Arnobis Zapata y Cervelion Cogollo, representantes de movimientoS campesinoS en Córdoba, llevan años trabajando en la defensa de los derechos de los campesinos y en la promoción del desarrollo rural, lo que les ha otorgado el respeto y el cariño de las comunidades campesinas. A pesar de esto, los grupos armados ilegales buscan justificar su hostigamiento presentándolos como líderes guerrilleros que supuestamente intentan infiltrarse en la región para controlar el territorio y sacarlos a ellos.

Uno de los episodios más preocupantes ocurrió recientemente en la hacienda El Coco, en Montelíbano, donde un grupo armado casi asesina a un representante de una asociación campesina,al confundirlo con Cervelion Cogollo. Afortunadamente, algunas personas en el lugar identificaron al líder campesino antes de que fuera asesinado. Este incidente demuestra, cómo estos grupos ilegales actúan con total impunidad, poniendo en riesgo la vida de personas inocentes, sin que ninguna autoridad les controle.
Además, los campesinos han sido advertidos por estos grupos de no asociarse con Zapata y Cogollo, bajo la amenaza de ser considerados también objetivos militares.

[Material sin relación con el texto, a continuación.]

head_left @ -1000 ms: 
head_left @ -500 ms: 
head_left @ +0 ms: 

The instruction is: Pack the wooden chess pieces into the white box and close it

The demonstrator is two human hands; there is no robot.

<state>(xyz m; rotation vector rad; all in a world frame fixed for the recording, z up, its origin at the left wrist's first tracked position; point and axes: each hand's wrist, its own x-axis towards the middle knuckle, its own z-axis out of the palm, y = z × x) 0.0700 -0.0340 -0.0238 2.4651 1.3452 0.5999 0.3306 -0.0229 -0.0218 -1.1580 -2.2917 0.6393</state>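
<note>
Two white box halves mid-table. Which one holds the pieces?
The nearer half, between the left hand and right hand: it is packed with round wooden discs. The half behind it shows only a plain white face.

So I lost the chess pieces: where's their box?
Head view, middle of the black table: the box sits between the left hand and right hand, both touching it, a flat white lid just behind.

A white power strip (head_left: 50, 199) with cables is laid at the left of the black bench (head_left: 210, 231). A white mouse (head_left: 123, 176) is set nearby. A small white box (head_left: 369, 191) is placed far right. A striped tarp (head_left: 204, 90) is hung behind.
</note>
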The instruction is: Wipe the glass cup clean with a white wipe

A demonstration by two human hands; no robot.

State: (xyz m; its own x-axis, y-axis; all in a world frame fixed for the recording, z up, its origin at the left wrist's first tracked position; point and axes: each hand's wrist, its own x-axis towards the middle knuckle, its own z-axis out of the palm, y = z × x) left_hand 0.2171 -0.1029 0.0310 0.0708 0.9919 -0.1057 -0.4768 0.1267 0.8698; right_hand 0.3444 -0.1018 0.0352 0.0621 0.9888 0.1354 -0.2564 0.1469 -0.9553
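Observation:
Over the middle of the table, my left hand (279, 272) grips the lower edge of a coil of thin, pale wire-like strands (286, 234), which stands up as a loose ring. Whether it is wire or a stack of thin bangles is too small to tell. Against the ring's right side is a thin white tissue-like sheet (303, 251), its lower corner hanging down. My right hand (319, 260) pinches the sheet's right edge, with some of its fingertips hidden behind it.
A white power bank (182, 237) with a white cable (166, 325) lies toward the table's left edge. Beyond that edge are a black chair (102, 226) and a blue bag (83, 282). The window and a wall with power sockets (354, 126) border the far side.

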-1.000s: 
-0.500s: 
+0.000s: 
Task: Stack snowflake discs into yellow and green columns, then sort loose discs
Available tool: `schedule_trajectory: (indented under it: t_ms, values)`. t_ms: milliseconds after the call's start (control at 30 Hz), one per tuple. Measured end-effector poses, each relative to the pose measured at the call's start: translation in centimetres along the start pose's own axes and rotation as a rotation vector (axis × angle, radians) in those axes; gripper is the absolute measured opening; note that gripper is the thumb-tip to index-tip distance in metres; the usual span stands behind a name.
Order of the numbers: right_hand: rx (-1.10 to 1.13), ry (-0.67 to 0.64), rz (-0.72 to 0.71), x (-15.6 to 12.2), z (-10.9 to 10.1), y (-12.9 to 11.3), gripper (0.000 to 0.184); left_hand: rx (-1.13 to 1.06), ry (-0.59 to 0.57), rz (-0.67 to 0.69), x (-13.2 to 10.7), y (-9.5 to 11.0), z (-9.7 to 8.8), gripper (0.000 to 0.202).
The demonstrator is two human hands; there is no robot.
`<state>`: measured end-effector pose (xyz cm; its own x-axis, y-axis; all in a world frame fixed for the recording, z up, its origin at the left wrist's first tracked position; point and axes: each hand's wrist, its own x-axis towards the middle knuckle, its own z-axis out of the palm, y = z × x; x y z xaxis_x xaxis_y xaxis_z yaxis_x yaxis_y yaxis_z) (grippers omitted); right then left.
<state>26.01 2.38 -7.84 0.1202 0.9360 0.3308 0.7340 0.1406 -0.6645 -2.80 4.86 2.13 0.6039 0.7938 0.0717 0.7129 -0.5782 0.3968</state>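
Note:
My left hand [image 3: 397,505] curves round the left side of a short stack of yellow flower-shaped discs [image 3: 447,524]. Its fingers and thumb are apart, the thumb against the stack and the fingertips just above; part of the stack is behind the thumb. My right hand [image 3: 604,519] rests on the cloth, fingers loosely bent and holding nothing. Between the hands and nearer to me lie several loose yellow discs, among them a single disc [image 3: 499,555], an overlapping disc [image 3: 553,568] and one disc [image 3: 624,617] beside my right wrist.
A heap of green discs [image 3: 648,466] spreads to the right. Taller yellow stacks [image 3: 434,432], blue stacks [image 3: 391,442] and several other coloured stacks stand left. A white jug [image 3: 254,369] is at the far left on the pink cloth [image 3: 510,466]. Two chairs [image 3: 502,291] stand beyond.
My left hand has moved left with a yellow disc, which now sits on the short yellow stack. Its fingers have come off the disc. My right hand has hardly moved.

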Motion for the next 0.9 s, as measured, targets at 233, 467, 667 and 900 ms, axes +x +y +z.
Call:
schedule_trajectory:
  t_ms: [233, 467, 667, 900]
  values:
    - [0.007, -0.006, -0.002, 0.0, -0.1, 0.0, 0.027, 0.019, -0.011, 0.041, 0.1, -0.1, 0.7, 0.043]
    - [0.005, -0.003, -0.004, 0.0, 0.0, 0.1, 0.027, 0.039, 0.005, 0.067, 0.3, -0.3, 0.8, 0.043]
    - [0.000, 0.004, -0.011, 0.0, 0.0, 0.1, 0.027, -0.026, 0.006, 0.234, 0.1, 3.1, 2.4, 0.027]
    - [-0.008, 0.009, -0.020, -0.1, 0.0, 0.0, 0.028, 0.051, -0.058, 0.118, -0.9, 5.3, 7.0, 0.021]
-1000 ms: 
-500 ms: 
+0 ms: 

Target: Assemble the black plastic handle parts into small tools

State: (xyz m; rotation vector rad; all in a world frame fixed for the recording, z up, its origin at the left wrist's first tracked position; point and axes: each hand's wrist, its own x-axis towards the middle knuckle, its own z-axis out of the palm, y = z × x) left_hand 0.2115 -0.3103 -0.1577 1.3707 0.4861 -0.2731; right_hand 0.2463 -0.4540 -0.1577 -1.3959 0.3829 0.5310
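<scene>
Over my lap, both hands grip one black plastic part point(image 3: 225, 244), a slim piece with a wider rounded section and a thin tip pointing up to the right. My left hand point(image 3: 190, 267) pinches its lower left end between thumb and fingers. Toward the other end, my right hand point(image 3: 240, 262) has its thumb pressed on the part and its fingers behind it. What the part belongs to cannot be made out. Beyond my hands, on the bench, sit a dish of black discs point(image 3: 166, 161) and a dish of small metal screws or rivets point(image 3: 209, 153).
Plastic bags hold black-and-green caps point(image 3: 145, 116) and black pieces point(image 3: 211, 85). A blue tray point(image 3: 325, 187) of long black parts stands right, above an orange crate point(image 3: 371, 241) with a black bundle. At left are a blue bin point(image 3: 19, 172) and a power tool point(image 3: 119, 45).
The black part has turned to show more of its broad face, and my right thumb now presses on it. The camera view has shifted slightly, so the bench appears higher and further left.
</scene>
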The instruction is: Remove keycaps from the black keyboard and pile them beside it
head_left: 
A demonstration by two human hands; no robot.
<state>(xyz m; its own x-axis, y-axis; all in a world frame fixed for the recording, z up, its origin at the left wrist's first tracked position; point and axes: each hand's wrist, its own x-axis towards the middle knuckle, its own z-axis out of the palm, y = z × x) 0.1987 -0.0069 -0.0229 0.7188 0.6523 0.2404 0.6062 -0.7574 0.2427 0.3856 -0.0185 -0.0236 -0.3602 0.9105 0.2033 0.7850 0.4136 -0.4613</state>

Estas amenazas han generado un clima de terror en las zonas rurales del sur de Córdoba, donde la Asociación de Campesinos del Sur de Córdoba (ACSUCOR), y ASODECAS a las que pertenecen los líderes amenazados, se ha convertido en un blanco de los ilegales.

La situación de violencia y persecución en la región no solo afecta a los líderes campesinos, sino también a defensores de derechos humanos y otras organizaciones sociales que luchan por los derechos de las comunidades rurales. Grupos armados ilegales, que buscan control territorial y dominio sobre el narcotráfico, se presentan como fuerzas político-militares, pero en realidad operan como estructuras paramilitares al servicio del narcotráfico y el crimen organizado.
La creciente inseguridad en el sur de Córdoba exige la intervención urgente del Estado, tanto para proteger a los líderes sociales como para frenar la expansión de estos grupos armados, que continúan imponiendo su ley a costa del bienestar de las comunidades.